Empresas querem comprar vacinas, mas sem obrigação de doar ao SUS
O presidente Jair Bolsonaro sancionou o projeto de lei que autoriza o setor privado, Estados e municípios a comprarem vacinas contra a covid-19. O texto, de autoria do presidente do Senado, Rodrigo Pacheco (DEM-MG), é fruto de reivindicação de uma parcela dos empresários e expõe um dilema ético sobre os limites da atuação privada na pandemia.
A lei determina, inclusive, que os compradores assumam a responsabilidade civil pela imunização, ou seja, devem indenizar os cidadãos por eventuais efeitos colaterais das vacinas, uma exigência de fabricantes como Pfizer e Janssen, para compartilhar o risco.
“Não é assim que se resolve a inação do Estado, isso vai transformar uma sociedade desigual em ainda mais desigual”, afirma o sanitarista Gonzalo Vacina, ex-presidente da Agência Nacional de Vigilância Sanitária (Anvisa). “Essa proposta dos empresários é inacreditável porque não temos vacina para vender.” O sanitarista afirma que as multinacionais não abrirão, pelo menos neste momento crítico da pandemia, espaço para negociar com o setor privado. “Mas empresas menores, de locais sem maior controle, como a Índia, fazem qualquer negócio”, afirma.

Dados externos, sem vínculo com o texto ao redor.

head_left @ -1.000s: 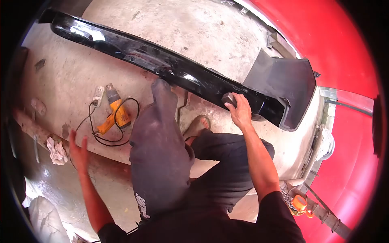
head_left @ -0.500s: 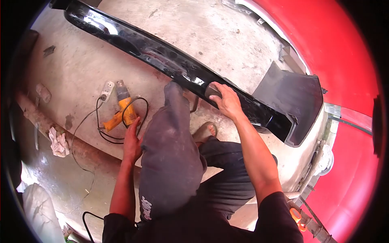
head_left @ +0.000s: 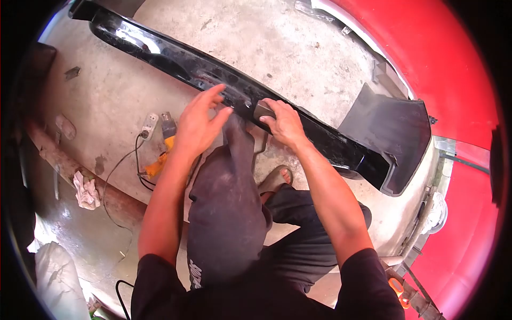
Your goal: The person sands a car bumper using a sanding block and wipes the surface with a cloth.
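Note:
A long glossy black panel [head_left: 208, 69] stretches diagonally from the upper left to the right, with dull, scuffed patches near its middle. My right hand [head_left: 285, 121] is closed round a small dark block [head_left: 262, 110], which rests against the panel. My left hand [head_left: 201, 120] has its fingers apart and holds nothing; its fingertips are at the panel's near edge, left of the block. Whether they touch the panel I cannot tell. Below the panel's middle is my bent knee in dark trousers.
A yellow heat gun [head_left: 158, 164], partly hidden by my left arm, lies beside a white power socket [head_left: 150, 126] with a cord. A crumpled cloth [head_left: 86, 191] is on a rusty pipe [head_left: 58, 154]. Red bodywork [head_left: 453, 213] stands at the right.
My left hand has moved up from the lower left to the panel's near edge. My right hand has slid left along the panel with the block.

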A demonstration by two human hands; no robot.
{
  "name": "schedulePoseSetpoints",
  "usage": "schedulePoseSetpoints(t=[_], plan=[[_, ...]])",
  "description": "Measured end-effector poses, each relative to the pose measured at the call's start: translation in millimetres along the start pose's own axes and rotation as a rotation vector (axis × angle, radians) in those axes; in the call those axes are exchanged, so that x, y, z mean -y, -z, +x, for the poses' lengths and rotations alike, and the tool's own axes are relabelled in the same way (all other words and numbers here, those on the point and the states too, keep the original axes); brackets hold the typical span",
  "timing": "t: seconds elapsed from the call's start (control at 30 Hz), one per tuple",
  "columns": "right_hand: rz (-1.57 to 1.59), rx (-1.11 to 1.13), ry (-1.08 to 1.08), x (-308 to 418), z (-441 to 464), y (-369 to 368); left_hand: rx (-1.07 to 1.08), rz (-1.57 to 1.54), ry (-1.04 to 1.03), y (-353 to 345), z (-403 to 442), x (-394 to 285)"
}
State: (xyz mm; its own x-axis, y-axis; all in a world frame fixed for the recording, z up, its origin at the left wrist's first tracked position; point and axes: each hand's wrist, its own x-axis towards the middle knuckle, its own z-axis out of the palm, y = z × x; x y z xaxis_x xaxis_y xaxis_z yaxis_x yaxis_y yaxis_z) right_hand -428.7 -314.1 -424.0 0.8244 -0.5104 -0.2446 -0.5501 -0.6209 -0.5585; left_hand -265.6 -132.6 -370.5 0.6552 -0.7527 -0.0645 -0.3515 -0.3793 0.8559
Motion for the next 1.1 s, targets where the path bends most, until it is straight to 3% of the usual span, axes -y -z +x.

Segundo Marcio Sommer Bittencourt, médico e pesquisador da Universidade de São Paulo, liberar a compra de vacinas para o setor privado é buscar uma solução para um problema que não é real. “Laboratórios que disseram que iriam vender não estão vendendo porque não tem o que entregar. Não se trata de falta de dinheiro. E se o problema não é dinheiro, por que achar que o privado vai resolver?”, questiona. “Do ponto de vista ético não é adequado que as empresas comprem para privilegiar um grupo de indivíduos porque estamos em escassez de recursos. O objetivo da política pública é proteger a comunidade. Se a empresa quiser comprar e doar para o Governo, ótimo”, afirma Bittencourt.
Para construir o projeto de lei, Rodrigo Pacheco se reuniu com os laboratórios Pfizer e Janssen e consultou o Ministério da Saúde, que não viu conflito com as ações que estão sendo desenvolvidas pela União. O texto determina que, enquanto estiver sendo realizada a vacinação dos grupos prioritários, as empresas deverão doar para o Sistema Único de Saúde (SUS) todas as doses adquiridas. Passada essa etapa, poderão ficar com metade das vacinas compradas e terão de doar o restante para o sistema público. Procurada, a Pfizer afirmou que por contrato de confidencialidade com o Governo, não pode dar informações. A Janssen não atendeu a solicitação da reportagem.
A nova medida, no entanto, não agradou a todas as empresas privadas. A Associação Brasileira de Clínicas de Vacina (ABCVAC) divulgou uma nota informando que a obrigatoriedade de doar parte das compras inviabiliza que as clínicas particulares atendam a população em geral, e transferem “para o setor privado a obrigação do Governo de suprir as necessidades de vacinação dos grupos prioritários”.
“Ao invés de somar, a medida só vai atrasar a entrada de mais um instrumento na luta contra o vírus”, afirmou no comunicado Geraldo Barbosa, presidente da ABCVAC. Seu argumento é que a lei tira a liberdade da população de garantir a sua proteção, e também o direito fundamental de acesso à saúde suplementar. A entidade estima que o setor poderia ajudar a imunizar cerca de 10% da população até o final do ano. “Isso equivale a 40 milhões de doses de economia para o Governo”, diz. Ao menos 600 clínicas particulares negociaram para receber 5 milhões de doses da vacina Covaxin, da indiana Bharat Biotech no próximo mês. A associação diz que vai entrar na Justiça para conseguir driblar a doação de vacinas para o SUS.